Christmas is the second most sacred holiday in the Christian religion, and it is also the most secularized. Its official purpose is to commemorate the birth of Christ, but any red-blooded American can tell you that Christmas has nothing to do with the manger and everything to do with frankincense and myrrh. It is not surprising, then, that classic responses to my lack of desire to participate in celebratory activities such as caroling and tree decorating include "lighten up," "don't you like presents?", and my all time favorite: "who cares if you're not Christian? Christmas has nothing to do with Jesus!"

Any discomfort that I, as an agnostic brought up in a Jewish home, may feel when confronted with expectations to sing "Silent Night" is written off as a silly and childish reaction. Any antagonism I might feel towards the nationwide disregard of the secular state is seen as sensitive and whiny. Yet, as much as we all take Christmas decorations and celebrations for granted even in our self-proclaimed multicultural university, Christmas is still a holiday associated with one particular religion.

Perhaps the most infuriating and frustrating basis for my cynicism lies in the complete naïveté of most Christians (and many non-Christians as well) regarding the significance of the holiday to the 75 percent of the world population that does not celebrate it. This phenomenon is better known as the "lonely Jew on Christmas" theory.

As parodied in the raucous comedy South Park, and exemplified by many of my own Christian friends, this idea is based on the assumption that anyone who is not celebrating Christmas has a deep and burning desire to do so. Anyone not participating in the festivities must be immediately snatched up and included by their caring and concerned Christian counterparts. Christmas stirs a missionary attitude--anyone who is different would be much happier if they were "one of us."

Another insulting and rather amusing manifestation of the "include everybody" obsession is the "Happy Holidays" fix. This is the quickest, most politically correct, and most widely accepted solution to the problem of the existence of Jews and other non-conformers. By neatly changing "Merry Christmas" messages to "Happy Holidays," and adding a big plastic menorah to the usual Christmas display, organizations can congratulate themselves on their sensitivity to other religions and complete their inundation of Christmas into the public sphere.

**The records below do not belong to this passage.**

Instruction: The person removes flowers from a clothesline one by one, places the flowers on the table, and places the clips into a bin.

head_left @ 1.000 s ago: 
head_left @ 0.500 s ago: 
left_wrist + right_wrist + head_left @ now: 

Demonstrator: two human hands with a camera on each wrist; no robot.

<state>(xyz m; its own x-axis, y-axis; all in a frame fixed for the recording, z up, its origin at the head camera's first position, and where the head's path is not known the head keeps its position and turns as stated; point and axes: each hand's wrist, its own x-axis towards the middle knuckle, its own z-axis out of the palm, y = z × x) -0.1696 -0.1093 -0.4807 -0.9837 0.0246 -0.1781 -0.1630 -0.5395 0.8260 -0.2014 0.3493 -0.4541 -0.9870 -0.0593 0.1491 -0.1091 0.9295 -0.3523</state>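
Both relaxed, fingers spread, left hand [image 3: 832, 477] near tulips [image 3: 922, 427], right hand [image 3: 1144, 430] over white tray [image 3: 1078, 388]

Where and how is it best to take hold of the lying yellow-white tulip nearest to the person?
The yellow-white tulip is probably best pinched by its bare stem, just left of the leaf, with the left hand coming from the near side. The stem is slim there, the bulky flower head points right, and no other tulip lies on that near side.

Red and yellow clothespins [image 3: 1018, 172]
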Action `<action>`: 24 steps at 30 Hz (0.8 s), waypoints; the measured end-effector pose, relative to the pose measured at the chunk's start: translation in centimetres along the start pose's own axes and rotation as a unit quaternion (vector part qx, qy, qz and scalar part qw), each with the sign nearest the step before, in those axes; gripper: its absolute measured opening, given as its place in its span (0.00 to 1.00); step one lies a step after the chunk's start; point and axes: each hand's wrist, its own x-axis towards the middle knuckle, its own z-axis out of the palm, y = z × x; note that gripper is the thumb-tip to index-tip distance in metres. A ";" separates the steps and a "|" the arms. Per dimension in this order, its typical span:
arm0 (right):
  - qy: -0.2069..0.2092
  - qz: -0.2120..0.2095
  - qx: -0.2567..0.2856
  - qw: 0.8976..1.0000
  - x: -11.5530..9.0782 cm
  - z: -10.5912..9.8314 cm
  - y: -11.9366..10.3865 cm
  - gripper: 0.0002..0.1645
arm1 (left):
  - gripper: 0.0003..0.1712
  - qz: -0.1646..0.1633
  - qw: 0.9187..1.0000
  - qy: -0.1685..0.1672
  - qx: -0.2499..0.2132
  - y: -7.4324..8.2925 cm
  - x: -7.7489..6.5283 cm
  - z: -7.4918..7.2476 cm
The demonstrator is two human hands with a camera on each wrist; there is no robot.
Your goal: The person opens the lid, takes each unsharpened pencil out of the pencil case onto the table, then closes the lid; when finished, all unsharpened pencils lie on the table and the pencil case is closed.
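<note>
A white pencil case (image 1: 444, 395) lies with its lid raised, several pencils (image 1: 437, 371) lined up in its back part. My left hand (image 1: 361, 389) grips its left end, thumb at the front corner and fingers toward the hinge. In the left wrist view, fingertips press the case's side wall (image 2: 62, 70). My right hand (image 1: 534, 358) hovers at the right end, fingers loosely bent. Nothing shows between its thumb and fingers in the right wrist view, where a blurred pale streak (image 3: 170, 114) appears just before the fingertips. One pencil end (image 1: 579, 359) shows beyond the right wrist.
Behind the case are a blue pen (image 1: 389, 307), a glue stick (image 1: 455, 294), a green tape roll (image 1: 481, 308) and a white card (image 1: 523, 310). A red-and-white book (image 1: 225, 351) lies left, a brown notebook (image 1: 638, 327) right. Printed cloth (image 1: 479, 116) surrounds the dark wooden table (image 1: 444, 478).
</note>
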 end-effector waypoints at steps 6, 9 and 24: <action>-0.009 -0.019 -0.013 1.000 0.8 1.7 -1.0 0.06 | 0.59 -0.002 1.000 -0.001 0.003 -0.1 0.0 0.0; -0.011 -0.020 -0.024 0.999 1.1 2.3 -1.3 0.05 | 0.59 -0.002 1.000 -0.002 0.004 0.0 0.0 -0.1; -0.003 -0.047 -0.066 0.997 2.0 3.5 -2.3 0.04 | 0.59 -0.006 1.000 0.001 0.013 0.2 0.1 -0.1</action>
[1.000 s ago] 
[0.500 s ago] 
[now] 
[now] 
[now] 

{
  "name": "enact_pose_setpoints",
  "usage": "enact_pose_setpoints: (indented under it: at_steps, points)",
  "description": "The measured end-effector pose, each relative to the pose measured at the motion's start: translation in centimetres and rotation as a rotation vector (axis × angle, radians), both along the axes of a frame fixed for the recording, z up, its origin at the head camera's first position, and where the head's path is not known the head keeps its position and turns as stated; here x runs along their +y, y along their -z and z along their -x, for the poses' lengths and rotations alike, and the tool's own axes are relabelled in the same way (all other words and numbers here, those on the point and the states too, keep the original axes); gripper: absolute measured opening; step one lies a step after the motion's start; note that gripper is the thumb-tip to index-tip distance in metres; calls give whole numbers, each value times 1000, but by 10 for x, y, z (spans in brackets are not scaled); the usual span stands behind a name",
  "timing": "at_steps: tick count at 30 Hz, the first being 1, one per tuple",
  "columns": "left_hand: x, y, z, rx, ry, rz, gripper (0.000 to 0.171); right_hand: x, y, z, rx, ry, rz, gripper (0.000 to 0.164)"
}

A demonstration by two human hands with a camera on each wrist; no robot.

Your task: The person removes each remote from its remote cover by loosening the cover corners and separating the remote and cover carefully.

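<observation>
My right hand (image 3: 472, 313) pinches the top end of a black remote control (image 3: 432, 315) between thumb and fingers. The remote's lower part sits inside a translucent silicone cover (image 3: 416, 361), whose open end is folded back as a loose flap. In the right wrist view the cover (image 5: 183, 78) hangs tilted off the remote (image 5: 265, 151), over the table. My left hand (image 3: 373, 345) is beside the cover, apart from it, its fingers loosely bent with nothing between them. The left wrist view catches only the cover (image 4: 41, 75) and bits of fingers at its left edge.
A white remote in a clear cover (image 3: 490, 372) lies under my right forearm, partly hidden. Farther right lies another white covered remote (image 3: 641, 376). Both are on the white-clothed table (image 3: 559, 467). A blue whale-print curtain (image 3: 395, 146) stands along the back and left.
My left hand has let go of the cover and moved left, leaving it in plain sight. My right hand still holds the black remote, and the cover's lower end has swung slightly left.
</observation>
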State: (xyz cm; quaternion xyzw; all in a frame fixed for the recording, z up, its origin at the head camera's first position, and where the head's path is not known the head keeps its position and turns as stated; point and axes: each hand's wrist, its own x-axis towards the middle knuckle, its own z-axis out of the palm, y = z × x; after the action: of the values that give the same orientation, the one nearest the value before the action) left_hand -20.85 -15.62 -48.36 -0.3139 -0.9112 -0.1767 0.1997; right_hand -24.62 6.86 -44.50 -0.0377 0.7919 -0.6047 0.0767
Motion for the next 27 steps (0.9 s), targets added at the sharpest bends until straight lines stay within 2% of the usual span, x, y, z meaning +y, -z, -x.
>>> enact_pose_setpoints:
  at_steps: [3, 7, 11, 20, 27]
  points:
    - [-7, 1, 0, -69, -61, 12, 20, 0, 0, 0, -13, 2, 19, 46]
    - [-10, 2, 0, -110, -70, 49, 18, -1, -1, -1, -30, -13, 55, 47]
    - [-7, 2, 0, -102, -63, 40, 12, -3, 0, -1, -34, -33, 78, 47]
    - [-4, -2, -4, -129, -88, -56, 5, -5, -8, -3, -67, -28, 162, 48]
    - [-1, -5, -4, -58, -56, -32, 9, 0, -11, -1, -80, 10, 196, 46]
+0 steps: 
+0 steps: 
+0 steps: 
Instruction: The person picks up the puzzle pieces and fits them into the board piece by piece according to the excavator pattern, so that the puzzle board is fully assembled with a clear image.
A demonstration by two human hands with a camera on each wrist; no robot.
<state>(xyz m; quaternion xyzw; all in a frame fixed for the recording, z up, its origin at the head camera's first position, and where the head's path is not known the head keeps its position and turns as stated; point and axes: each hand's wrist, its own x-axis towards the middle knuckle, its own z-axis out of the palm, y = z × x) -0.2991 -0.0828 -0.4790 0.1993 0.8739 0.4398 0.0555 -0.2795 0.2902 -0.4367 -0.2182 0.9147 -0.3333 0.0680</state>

A few years ago, just to be safe, many groups even began throwing in "Happy Kwanzaa" messages, just to make sure that they were covering all of their bases. This would be fine and dandy provided that there were no Buddhists, Hindus, Muslims, or atheists in America, that Hanukkah were a holiday of major significance, and that Kwanzaa were a religious holiday at all. Since none of these statements is true, the quick fix of the "holidays" is laughable.

Christmas is an upbeat, enjoyable holiday for many Americans. As citizens of this country, those people who do celebrate it certainly have a right to show their merriment. I enjoy looking at light displays on houses and ornamented trees in my friends' living rooms. Church-sponsored Christmas pageants, stories of Santa, and traditional Christmas Eve meals are all elements of the holiday that I not only endure but appreciate for their cultural importance and the happiness that they bring to my Christian friends. To those who chide me for my impatience with Christmas trees in the dining halls and the presence of Santa at the freshman "holiday dinner," I plead guilty to intolerance. But my proposal remains the same: celebrate Christmas. Just don't try to make me celebrate it.

Kate Mason is a freshman in Ezra Stiles.